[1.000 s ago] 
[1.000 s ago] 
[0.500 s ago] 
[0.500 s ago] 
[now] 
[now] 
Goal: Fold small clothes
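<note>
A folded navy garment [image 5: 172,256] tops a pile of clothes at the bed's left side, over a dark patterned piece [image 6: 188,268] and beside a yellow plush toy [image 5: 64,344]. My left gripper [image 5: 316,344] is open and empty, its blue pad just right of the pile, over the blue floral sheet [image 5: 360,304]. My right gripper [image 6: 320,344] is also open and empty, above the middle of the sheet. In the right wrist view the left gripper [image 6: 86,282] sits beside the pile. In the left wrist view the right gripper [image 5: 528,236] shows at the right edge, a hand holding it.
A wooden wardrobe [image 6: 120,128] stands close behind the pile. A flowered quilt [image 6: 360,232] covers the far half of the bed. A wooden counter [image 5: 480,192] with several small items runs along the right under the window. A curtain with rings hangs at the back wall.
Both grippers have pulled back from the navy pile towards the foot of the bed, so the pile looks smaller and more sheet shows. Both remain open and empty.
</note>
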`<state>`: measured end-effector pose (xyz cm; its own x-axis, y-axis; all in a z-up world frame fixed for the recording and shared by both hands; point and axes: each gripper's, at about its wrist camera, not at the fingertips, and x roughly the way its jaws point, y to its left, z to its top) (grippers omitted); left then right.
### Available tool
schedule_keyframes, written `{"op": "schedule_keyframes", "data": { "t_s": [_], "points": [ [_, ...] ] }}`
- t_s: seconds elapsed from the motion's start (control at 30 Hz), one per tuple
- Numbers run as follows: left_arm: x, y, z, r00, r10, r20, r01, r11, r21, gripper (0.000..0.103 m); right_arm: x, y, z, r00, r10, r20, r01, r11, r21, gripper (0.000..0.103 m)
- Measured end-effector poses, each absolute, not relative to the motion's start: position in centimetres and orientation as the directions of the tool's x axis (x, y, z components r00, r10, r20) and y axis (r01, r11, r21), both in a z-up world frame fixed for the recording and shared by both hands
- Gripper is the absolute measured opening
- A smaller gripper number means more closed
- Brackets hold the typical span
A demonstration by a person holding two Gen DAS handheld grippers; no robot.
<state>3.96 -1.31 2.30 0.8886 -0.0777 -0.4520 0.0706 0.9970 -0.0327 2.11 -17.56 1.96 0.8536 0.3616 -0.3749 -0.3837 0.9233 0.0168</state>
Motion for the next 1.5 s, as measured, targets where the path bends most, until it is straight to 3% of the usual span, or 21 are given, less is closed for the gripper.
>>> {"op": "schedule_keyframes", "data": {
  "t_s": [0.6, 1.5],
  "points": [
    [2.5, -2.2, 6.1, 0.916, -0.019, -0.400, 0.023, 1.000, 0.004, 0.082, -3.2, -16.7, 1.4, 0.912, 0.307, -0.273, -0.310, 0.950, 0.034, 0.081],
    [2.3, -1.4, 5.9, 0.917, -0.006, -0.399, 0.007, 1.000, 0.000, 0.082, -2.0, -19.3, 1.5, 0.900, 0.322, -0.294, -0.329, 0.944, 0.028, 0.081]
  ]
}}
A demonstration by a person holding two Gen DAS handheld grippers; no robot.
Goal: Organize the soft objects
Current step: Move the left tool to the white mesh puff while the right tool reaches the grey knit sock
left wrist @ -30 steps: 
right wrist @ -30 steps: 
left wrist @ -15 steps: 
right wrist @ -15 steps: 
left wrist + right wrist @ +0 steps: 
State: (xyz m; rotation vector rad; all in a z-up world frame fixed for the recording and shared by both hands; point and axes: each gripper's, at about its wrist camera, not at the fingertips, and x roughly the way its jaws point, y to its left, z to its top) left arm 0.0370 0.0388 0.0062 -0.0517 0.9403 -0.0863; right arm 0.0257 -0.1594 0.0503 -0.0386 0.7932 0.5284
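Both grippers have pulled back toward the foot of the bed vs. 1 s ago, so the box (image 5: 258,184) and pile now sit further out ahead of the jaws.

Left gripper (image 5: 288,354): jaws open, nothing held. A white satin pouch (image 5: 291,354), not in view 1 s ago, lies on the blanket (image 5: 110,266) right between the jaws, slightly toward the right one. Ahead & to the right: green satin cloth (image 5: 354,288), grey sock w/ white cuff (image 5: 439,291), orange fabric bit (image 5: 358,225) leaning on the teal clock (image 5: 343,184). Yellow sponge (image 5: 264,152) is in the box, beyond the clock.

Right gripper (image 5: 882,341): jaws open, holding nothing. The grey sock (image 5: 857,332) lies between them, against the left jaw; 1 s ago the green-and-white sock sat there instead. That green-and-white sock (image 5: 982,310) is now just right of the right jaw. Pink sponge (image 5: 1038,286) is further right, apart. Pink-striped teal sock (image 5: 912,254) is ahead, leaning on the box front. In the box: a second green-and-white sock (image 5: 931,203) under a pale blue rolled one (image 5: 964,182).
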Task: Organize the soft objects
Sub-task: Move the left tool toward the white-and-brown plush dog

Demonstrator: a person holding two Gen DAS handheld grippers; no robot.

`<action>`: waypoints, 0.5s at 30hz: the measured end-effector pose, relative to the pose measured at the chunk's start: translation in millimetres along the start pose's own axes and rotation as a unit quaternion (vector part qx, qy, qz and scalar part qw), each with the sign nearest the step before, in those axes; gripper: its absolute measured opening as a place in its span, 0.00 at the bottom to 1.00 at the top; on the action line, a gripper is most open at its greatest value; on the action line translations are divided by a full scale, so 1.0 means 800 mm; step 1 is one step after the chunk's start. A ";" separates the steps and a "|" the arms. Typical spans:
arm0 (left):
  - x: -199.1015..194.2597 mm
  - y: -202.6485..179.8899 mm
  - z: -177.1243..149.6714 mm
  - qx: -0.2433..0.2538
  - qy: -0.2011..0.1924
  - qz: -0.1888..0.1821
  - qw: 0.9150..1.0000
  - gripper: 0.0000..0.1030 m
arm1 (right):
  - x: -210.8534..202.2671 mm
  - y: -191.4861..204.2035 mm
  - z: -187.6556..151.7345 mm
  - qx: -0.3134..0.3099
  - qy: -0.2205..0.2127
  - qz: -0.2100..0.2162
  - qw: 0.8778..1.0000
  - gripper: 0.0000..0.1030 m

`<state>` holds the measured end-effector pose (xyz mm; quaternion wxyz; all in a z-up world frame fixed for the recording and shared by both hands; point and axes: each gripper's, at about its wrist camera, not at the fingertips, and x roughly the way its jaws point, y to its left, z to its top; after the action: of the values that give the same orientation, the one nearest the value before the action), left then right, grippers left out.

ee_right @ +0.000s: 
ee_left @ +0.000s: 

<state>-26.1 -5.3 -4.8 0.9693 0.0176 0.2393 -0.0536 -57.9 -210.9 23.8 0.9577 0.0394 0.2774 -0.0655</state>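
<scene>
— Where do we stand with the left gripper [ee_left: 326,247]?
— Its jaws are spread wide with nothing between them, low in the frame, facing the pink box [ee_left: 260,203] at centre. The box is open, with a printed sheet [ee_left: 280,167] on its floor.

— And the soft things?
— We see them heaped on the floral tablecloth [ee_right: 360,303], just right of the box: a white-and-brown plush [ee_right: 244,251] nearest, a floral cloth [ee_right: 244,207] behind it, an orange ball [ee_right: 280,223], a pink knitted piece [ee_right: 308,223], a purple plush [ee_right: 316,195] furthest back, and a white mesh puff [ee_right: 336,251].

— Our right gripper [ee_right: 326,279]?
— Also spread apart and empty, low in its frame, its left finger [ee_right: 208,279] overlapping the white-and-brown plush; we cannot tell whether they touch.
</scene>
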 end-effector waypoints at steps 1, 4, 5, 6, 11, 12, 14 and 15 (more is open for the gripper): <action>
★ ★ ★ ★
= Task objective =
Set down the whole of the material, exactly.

= Solution =
[1.000 s ago] 
[1.000 s ago] 
[0.500 s ago] 
[0.500 s ago] 
[now] 
[now] 
Goal: Fold small clothes
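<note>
A folded navy garment [image 5: 172,256] tops a pile of clothes at the bed's left side, over a dark patterned piece [image 6: 188,268] and beside a yellow plush toy [image 5: 64,344]. My left gripper [image 5: 316,344] is open and empty, its blue pad just right of the pile, over the blue floral sheet [image 5: 360,304]. My right gripper [image 6: 320,344] is also open and empty, above the middle of the sheet. In the right wrist view the left gripper [image 6: 86,282] sits beside the pile. In the left wrist view the right gripper [image 5: 528,236] shows at the right edge, a hand holding it.
A wooden wardrobe [image 6: 120,128] stands close behind the pile. A flowered quilt [image 6: 360,232] covers the far half of the bed. A wooden counter [image 5: 480,192] with several small items runs along the right under the window. A curtain with rings hangs at the back wall.
Both grippers have pulled back from the navy pile towards the foot of the bed, so the pile looks smaller and more sheet shows. Both remain open and empty.
</note>
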`<state>`: measured end-effector pose (xyz cm; its own x-axis, y-axis; all in a z-up world frame fixed for the recording and shared by both hands; point and axes: each gripper's, at about its wrist camera, not at the fingertips, and x roughly the way its jaws point, y to its left, z to its top) (grippers omitted); left then right.
### Available tool
schedule_keyframes, written `{"op": "schedule_keyframes", "data": { "t_s": [_], "points": [ [_, ...] ] }}`
- t_s: seconds elapsed from the motion's start (control at 30 Hz), one per tuple
- Numbers run as follows: left_arm: x, y, z, r00, r10, r20, r01, r11, r21, gripper (0.000..0.103 m); right_arm: x, y, z, r00, r10, r20, r01, r11, r21, gripper (0.000..0.103 m)
- Measured end-effector poses, each absolute, not relative to the motion's start: position in centimetres and orientation as the directions of the tool's x axis (x, y, z components r00, r10, r20) and y axis (r01, r11, r21), both in a z-up world frame fixed for the recording and shared by both hands
- Gripper is the absolute measured opening
- A smaller gripper number means more closed
- Brackets hold the typical span
A demonstration by a person holding two Gen DAS handheld grippers; no robot.
<state>3.96 -1.31 2.30 0.8886 -0.0777 -0.4520 0.0706 0.9970 -0.0327 2.11 -17.56 1.96 0.8536 0.3616 -0.3749 -0.3837 0.9233 0.0168</state>
Motion for the next 1.5 s, as measured, targets where the path bends most, until it is straight to 3% of the usual span, or 21 are given, less is closed for the gripper.
>>> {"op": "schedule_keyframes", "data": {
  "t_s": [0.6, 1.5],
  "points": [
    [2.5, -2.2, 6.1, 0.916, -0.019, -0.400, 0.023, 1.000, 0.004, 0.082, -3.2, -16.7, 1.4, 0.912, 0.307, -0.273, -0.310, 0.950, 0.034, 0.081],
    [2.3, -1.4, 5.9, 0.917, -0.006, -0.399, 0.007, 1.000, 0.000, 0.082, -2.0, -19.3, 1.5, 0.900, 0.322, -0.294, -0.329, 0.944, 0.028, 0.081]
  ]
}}
A demonstration by a person holding two Gen DAS handheld grippers; no robot.
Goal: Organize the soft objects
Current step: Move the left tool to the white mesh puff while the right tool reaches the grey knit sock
left wrist @ -30 steps: 
right wrist @ -30 steps: 
left wrist @ -15 steps: 
right wrist @ -15 steps: 
left wrist + right wrist @ +0 steps: 
State: (xyz m; rotation vector rad; all in a z-up world frame fixed for the recording and shared by both hands; point and axes: each gripper's, at about its wrist camera, not at the fingertips, and x roughly the way its jaws point, y to its left, z to its top) left arm 0.0370 0.0388 0.0062 -0.0517 0.9403 -0.0863; right arm 0.0257 -0.1594 0.0503 -0.0386 0.7932 0.5284
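Both grippers have pulled back toward the foot of the bed vs. 1 s ago, so the box (image 5: 258,184) and pile now sit further out ahead of the jaws.

Left gripper (image 5: 288,354): jaws open, nothing held. A white satin pouch (image 5: 291,354), not in view 1 s ago, lies on the blanket (image 5: 110,266) right between the jaws, slightly toward the right one. Ahead & to the right: green satin cloth (image 5: 354,288), grey sock w/ white cuff (image 5: 439,291), orange fabric bit (image 5: 358,225) leaning on the teal clock (image 5: 343,184). Yellow sponge (image 5: 264,152) is in the box, beyond the clock.

Right gripper (image 5: 882,341): jaws open, holding nothing. The grey sock (image 5: 857,332) lies between them, against the left jaw; 1 s ago the green-and-white sock sat there instead. That green-and-white sock (image 5: 982,310) is now just right of the right jaw. Pink sponge (image 5: 1038,286) is further right, apart. Pink-striped teal sock (image 5: 912,254) is ahead, leaning on the box front. In the box: a second green-and-white sock (image 5: 931,203) under a pale blue rolled one (image 5: 964,182).
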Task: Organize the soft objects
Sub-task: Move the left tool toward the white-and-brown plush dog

Demonstrator: a person holding two Gen DAS handheld grippers; no robot.

`<action>`: waypoints, 0.5s at 30hz: the measured end-effector pose, relative to the pose measured at the chunk's start: translation in millimetres along the start pose's own axes and rotation as a unit quaternion (vector part qx, qy, qz and scalar part qw), each with the sign nearest the step before, in those axes; gripper: its absolute measured opening as a place in its span, 0.00 at the bottom to 1.00 at the top; on the action line, a gripper is most open at its greatest value; on the action line translations are divided by a full scale, so 1.0 means 800 mm; step 1 is one step after the chunk's start. A ";" separates the steps and a "|" the arms. Typical spans:
arm0 (left):
  - x: -199.1015..194.2597 mm
  - y: -202.6485..179.8899 mm
  - z: -177.1243..149.6714 mm
  - qx: -0.2433..0.2538
  - qy: -0.2011..0.1924
  - qz: -0.1888..0.1821
  - qw: 0.9150..1.0000
  - gripper: 0.0000..0.1030 m
arm1 (right):
  - x: -210.8534..202.2671 mm
  - y: -191.4861..204.2035 mm
  - z: -187.6556..151.7345 mm
  - qx: -0.3134..0.3099
  - qy: -0.2205..0.2127
  - qz: -0.2100..0.2162
  - qw: 0.8778..1.0000
  - gripper: 0.0000..0.1030 m

`<state>` holds the measured end-effector pose (xyz mm; quaternion wxyz; all in a z-up world frame fixed for the recording and shared by both hands; point and axes: each gripper's, at about its wrist camera, not at the fingertips, and x roughly the way its jaws point, y to its left, z to its top; after the action: of the values that give the same orientation, the one nearest the value before the action), left then right, grippers left out.

ee_right @ +0.000s: 
ee_left @ +0.000s: 

<state>-26.1 -5.3 -4.8 0.9693 0.0176 0.2393 -0.0536 -57.9 -210.9 23.8 0.9577 0.0394 0.2774 -0.0655</state>
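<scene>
— Where do we stand with the left gripper [ee_left: 326,247]?
— Its jaws are spread wide with nothing between them, low in the frame, facing the pink box [ee_left: 260,203] at centre. The box is open, with a printed sheet [ee_left: 280,167] on its floor.

— And the soft things?
— We see them heaped on the floral tablecloth [ee_right: 360,303], just right of the box: a white-and-brown plush [ee_right: 244,251] nearest, a floral cloth [ee_right: 244,207] behind it, an orange ball [ee_right: 280,223], a pink knitted piece [ee_right: 308,223], a purple plush [ee_right: 316,195] furthest back, and a white mesh puff [ee_right: 336,251].

— Our right gripper [ee_right: 326,279]?
— Also spread apart and empty, low in its frame, its left finger [ee_right: 208,279] overlapping the white-and-brown plush; we cannot tell whether they touch.
</scene>
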 end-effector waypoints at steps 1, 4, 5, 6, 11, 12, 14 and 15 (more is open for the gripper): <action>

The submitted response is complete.